As on March 31, 2025, pursuant to the provisions of sub-section (51) of
Section 2 and Section 203 of the Act read with the rules framed thereunder, the following
persons were the Key Managerial Personnel of the Company as on March 31, 2025:
1. Mr. Arvind Dhumal, Manager;
2. Mr. Anand Rathi, Chief Financial Officer; and
3. Ms. Jiya Gangwani, Company Secretary.
Upon recommendation of the Nomination and Remuneration Committee, the
Board of Directors of the Company at their meeting held on May 16, 2024, had approved the
re-appointment of Mr. Arvind Dhumal as Manager of the Company for a period of three (3)
years commencing from November 16, 2024 until November 15, 2027 and the members of the
Company had, at their AGM held on August 22, 2024, approved the said re-appointment. c.
Declarations from Independent Directors: In terms of the provisions of sub-section (6) of
Section 149 of the Act and Regulation 16 and other applicable provisions under Listing
Regulations including any amendment(s) thereof, the Company has received declarations from
all the Independent Directors of the Company that they meet with the criteria of
independence as provided in the Act and the Listing Regulations. There has been no change
in the circumstances affecting their status as an Independent Director during the year.

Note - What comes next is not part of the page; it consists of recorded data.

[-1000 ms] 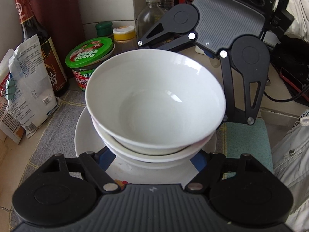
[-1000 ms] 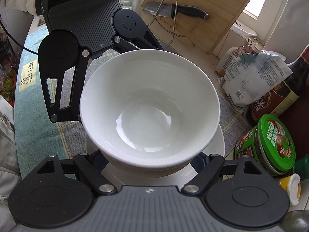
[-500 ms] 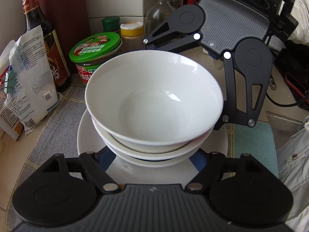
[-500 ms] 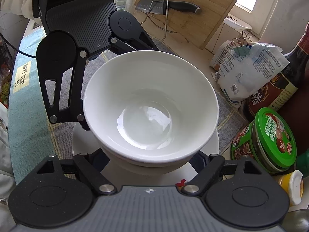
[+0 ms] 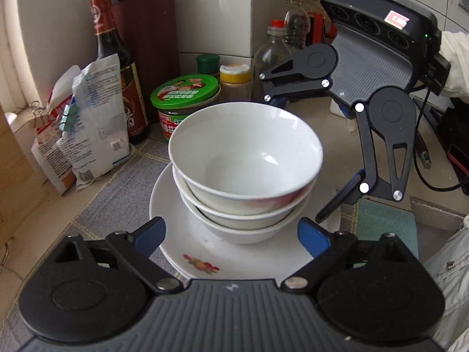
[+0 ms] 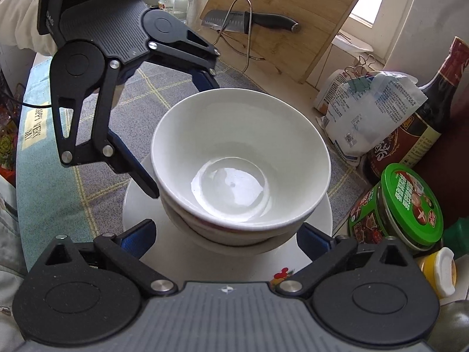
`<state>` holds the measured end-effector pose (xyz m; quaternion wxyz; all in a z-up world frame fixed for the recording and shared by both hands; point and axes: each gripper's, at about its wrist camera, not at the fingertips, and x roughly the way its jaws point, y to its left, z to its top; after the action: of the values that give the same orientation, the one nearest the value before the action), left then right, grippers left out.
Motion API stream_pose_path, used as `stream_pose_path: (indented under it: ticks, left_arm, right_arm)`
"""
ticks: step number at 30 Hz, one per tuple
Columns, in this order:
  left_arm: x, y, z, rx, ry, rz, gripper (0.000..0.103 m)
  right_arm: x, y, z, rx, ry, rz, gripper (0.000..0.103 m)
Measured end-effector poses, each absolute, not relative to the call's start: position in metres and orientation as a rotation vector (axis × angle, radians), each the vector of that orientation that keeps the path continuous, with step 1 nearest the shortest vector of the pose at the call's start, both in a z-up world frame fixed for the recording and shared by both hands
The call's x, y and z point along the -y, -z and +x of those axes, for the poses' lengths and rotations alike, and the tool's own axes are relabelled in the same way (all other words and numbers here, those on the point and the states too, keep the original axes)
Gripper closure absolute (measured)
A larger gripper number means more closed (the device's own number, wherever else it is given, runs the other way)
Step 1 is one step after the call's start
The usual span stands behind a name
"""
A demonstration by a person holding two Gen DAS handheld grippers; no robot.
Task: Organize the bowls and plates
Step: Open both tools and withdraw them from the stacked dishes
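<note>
Three white bowls (image 5: 246, 146) (image 6: 240, 152) are nested upright on a white plate (image 5: 234, 261) (image 6: 181, 255) that has a small red flower print. My left gripper (image 5: 231, 236) (image 6: 176, 133) is on one side of the stack. Its jaws are opening and its blue fingertips (image 5: 149, 234) stand clear of the bowls over the plate's edge. My right gripper (image 6: 225, 237) (image 5: 304, 155) faces it from the opposite side. Its jaws are also opening, with its fingertips (image 6: 313, 240) on either side of the lowest bowl, not pressing it. Neither gripper holds anything.
A green-lidded jar (image 5: 184, 94), a soy sauce bottle (image 5: 117, 67), clipped white bags (image 5: 91, 120), a knife block (image 5: 146, 44) and several bottles crowd the wall side. A cutting board (image 6: 287, 14) and a knife on a wire rack (image 6: 249, 20) stand beyond the grey checked mat (image 5: 117, 193).
Both grippers have spread their jaws away from the bowl stack. The left gripper has drawn back and risen, so more of the plate shows. The bowls stay on the plate.
</note>
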<state>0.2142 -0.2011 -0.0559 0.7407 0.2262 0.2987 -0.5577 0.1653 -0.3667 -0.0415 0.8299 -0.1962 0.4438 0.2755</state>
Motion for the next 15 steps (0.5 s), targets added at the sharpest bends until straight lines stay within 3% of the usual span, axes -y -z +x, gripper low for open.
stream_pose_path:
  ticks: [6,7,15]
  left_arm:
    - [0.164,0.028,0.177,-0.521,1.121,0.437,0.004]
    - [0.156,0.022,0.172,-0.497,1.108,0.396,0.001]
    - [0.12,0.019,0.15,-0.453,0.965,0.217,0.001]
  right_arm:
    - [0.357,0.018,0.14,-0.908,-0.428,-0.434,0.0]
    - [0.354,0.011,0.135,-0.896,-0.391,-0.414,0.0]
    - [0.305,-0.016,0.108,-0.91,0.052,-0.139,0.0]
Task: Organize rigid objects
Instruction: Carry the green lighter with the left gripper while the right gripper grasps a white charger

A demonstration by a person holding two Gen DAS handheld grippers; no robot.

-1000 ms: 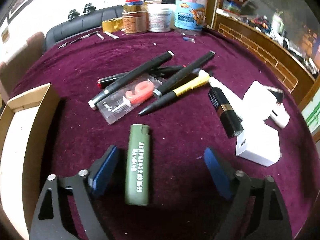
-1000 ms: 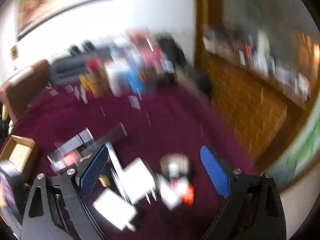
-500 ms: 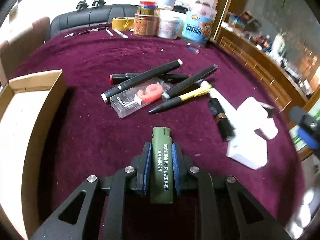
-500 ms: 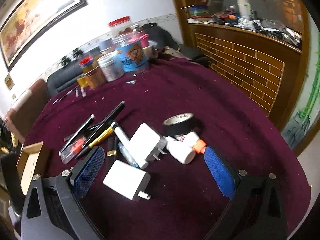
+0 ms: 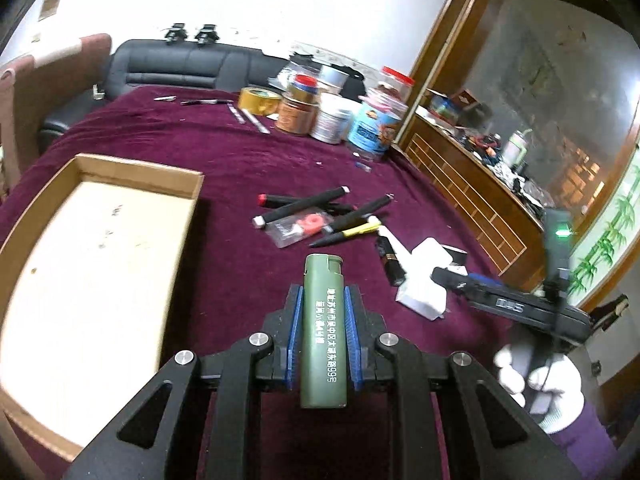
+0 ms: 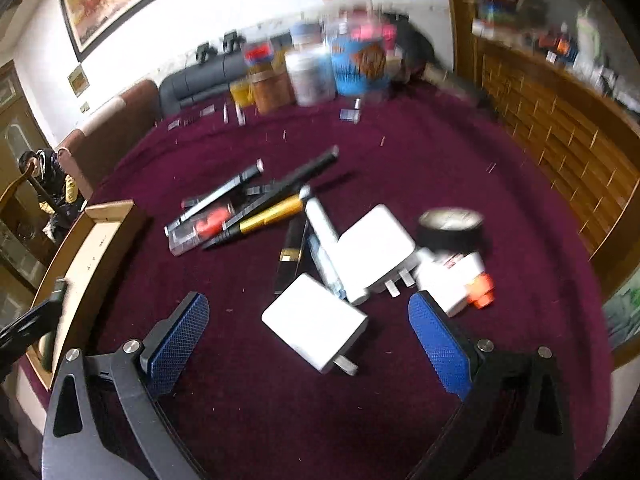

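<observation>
My left gripper [image 5: 322, 293] is shut on a green lighter [image 5: 324, 328] and holds it lengthwise above the purple tablecloth. An open cardboard box [image 5: 140, 166] lies just to its left. In the right wrist view my right gripper [image 6: 308, 308] stands wide open, low over a white charger [image 6: 314, 322] that lies between its blue pads without touching them. Behind that charger sit a second white charger [image 6: 374, 248], a black and gold tube [image 6: 290, 256], a black tape roll [image 6: 450, 226] and a white bottle with an orange cap [image 6: 460, 280]. Several pens [image 5: 312, 204] lie crossed over a clear case [image 6: 204, 224].
Jars and tins [image 5: 332, 116] and a yellow tape roll [image 5: 258, 100] stand at the table's far edge. A black sofa [image 5: 180, 68] is behind them and a wooden counter [image 5: 480, 208] runs along the right. A gloved hand [image 5: 536, 376] holds the right tool.
My left gripper closed on the green lighter, lifted it off the cloth and swung left, bringing the box into view. My right gripper sank closer to the white chargers.
</observation>
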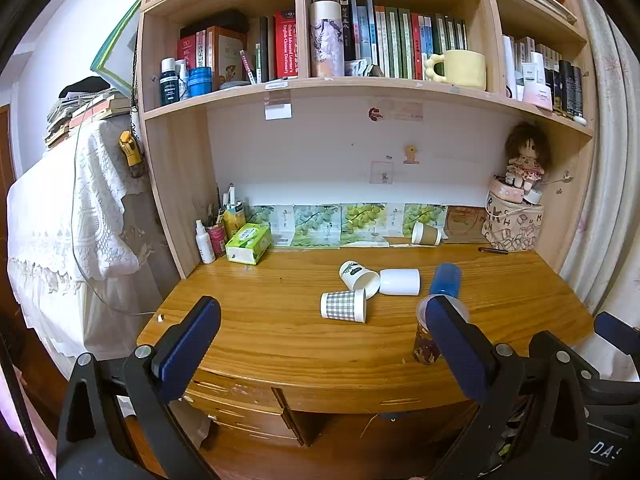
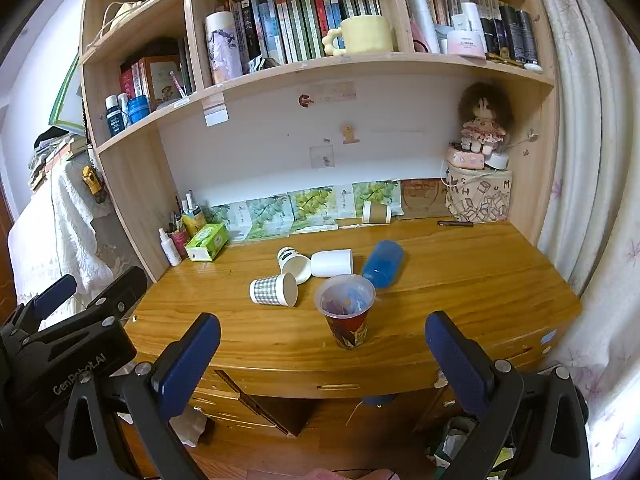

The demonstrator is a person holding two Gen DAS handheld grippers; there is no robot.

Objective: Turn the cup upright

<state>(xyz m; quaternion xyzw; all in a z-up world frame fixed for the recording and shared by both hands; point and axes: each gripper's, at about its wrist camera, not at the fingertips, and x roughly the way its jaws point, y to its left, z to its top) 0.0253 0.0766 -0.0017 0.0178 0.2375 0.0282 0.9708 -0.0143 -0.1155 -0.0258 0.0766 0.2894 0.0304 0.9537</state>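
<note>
Several cups lie on their sides on the wooden desk (image 2: 460,276): a checkered paper cup (image 2: 274,289), a leaf-print paper cup (image 2: 294,264), a plain white cup (image 2: 332,263), a blue plastic cup (image 2: 383,263) and a brown-sleeved cup (image 2: 376,212) at the back. A clear cup with a red patterned lower half (image 2: 346,310) stands upright near the front edge. My right gripper (image 2: 322,354) is open and empty, held back from the desk before the upright cup. My left gripper (image 1: 322,340) is open and empty; its right finger hides part of the upright cup (image 1: 426,340).
A green tissue box (image 2: 207,242), a spray bottle (image 2: 169,247) and a pen holder stand at the back left. A patterned bag (image 2: 478,196) with a doll (image 2: 482,120) on top is at the back right. Shelves with books overhang the desk. Drawers sit below the front edge.
</note>
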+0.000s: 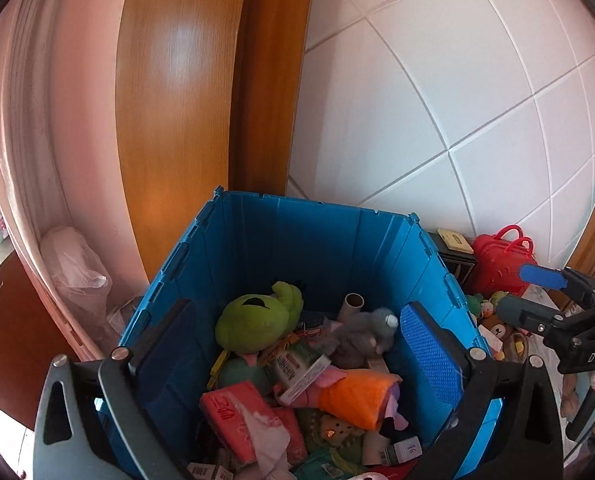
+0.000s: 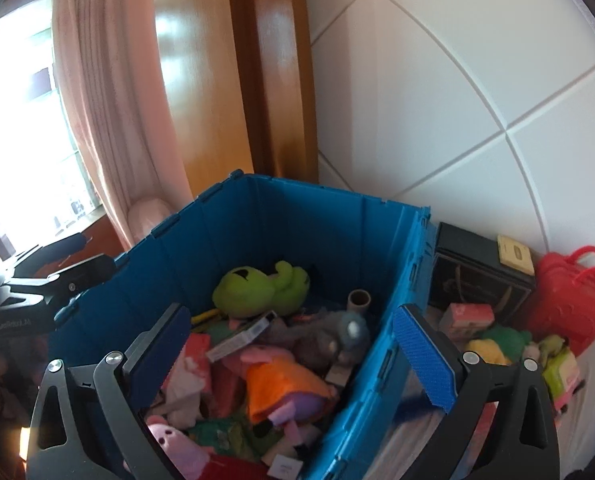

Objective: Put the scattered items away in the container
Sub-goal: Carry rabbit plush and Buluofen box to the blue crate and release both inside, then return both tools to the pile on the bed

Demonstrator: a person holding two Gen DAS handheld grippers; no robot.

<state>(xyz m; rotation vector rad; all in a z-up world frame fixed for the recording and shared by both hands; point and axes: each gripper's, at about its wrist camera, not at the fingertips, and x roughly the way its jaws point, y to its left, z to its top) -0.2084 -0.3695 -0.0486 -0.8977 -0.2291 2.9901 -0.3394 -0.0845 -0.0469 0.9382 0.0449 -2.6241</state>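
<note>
A blue plastic crate (image 1: pixel 317 240) (image 2: pixel 281 224) holds a heap of items: a green plush (image 1: pixel 257 320) (image 2: pixel 257 286), a grey plush (image 1: pixel 361 334), an orange and pink plush (image 1: pixel 353 398) (image 2: pixel 281 388), pink tissue packs (image 1: pixel 237 408) and a cardboard tube (image 1: pixel 353 302). My left gripper (image 1: pixel 293 344) is open and empty above the crate's inside. My right gripper (image 2: pixel 293 344) is open and empty over the crate's right wall; it also shows at the right of the left wrist view (image 1: pixel 533 292). Scattered items lie right of the crate: small plush toys (image 2: pixel 497 344), a pink box (image 2: pixel 467 316).
A red toy bag (image 2: pixel 569 308) and a dark box (image 2: pixel 477 276) stand by the white tiled wall (image 2: pixel 457 100) right of the crate. A wooden door frame (image 1: pixel 201 80) and a pink curtain (image 1: pixel 37 120) are behind and to the left.
</note>
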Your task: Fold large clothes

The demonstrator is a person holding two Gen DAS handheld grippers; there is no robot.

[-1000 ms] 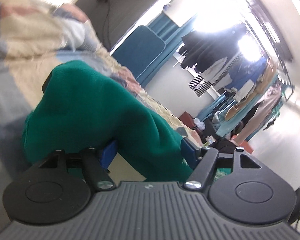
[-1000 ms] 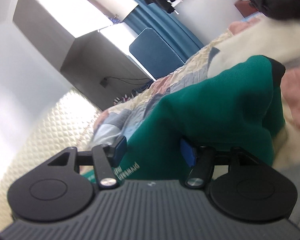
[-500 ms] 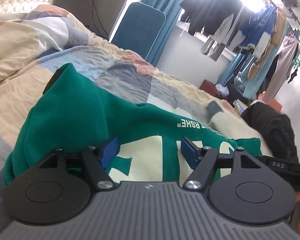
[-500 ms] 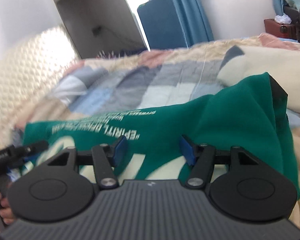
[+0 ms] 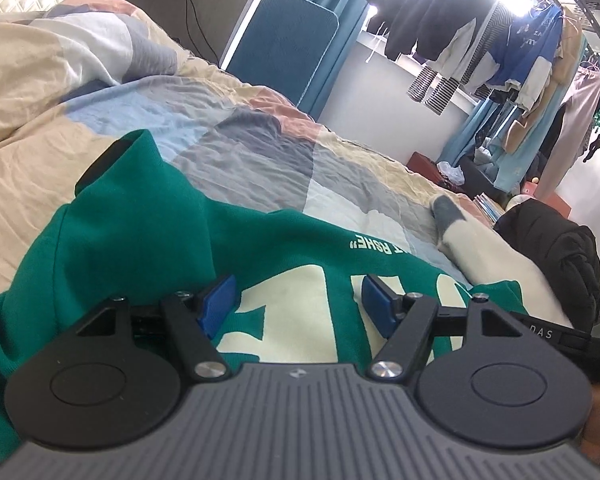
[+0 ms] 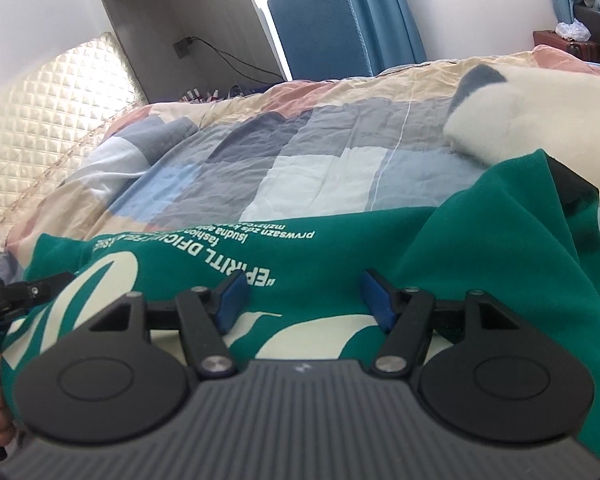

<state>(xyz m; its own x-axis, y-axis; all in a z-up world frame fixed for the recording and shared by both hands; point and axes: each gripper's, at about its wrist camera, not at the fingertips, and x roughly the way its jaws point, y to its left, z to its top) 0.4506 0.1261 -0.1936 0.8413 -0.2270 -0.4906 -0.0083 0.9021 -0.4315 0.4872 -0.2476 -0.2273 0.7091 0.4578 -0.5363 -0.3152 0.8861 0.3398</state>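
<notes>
A green sweatshirt (image 5: pixel 148 236) with cream lettering lies spread on the patchwork quilt (image 5: pixel 228 132); a sleeve with a black cuff is folded over its body. It also shows in the right wrist view (image 6: pixel 340 256). My left gripper (image 5: pixel 298 304) is open, low over the cream print, holding nothing. My right gripper (image 6: pixel 304 296) is open over the shirt's printed text, holding nothing. The other gripper's tip shows at the edge of each view.
A cream fleece garment (image 5: pixel 488 248) lies on the bed beside the sweatshirt, also in the right wrist view (image 6: pixel 540 120). A black jacket (image 5: pixel 556 240) sits at the bed's far side. A blue chair (image 6: pixel 320 24) and a clothes rack (image 5: pixel 500 40) stand beyond the bed.
Both grippers let go of the sweatshirt, which dropped from a held-up bunch to lie flat on the quilt. Both views levelled out over the bed.
</notes>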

In the opinion of the Board of Directors, the Independent Directors of
the Company possess requisite qualifications, experience and expertise and they hold the
highest standards of integrity.
The Independent Directors have confirmed that they have registered and
renewed, if applicable, their names in the data bank maintained with the Indian Institute
of Corporate Affairs (IICA'). In terms of Section 150 of the Act read with Rule
6(4) of the Companies (Appointment & Qualification of Directors) Rules, 2014, all the
Independent Directors of the Company are exempted from undertaking the online proficiency
self-assessment test. The Independent Directors are in compliance with the provisions of
Rule 6 of the Companies (Appointment and Qualifications of Directors) Rules, 2014, as
amended and applicable.
The Independent Directors of the Company had no pecuniary relationship
or transactions with the Company other than sitting fees and reimbursement of expenses, if
any, incurred by them for attending meeting of the Company. d. Familiarization Programme
for Independent Directors: Pursuant to the Code of Conduct for Independent Directors
specified under the Act and Regulation 25(7) of the Listing Regulations, the Company
familiarises its Independent Directors on their roles, rights, responsibilities in the
Company, nature of the industry in which the Company operates and business model of the
Company, etc. The note on this familiarisation programme is also published on the
Company's website at https://www.summitsecurities.
net/files/Note_on_Familiarisation_Prog_for_Ind.pdf
MEETINGS OF THE BOARD OF DIRECTORS:
The Board of Directors met four times during the year ended March 31,
2025, the details of the same are mentioned in the Corporate Governance Report, which
forms part of this Annual Report.
COMMITTEES:
As on March 31, 2025, the Committees comprised of mandatory committees
as per the Act and the Listing Regulations viz., Audit Committee, Nomination and
Remuneration Committee, Stakeholders Relationship Committee and Risk Management Committee.
The non-mandatory committees comprise of the Asset Liability Management
Committee, IT Strategy Committee, Information Security Committee and IT Steering Committee
constituted as per applicable RBI guidelines. Details of the composition of these
committees as per RBI, along with the number of meetings held during the year and other
related details are set out in the Corporate Governance Report which forms part of this
Annual Report.
There have been no instances where the Board of Directors has not
accepted the recommendations of any of its committees, including the Audit Committee.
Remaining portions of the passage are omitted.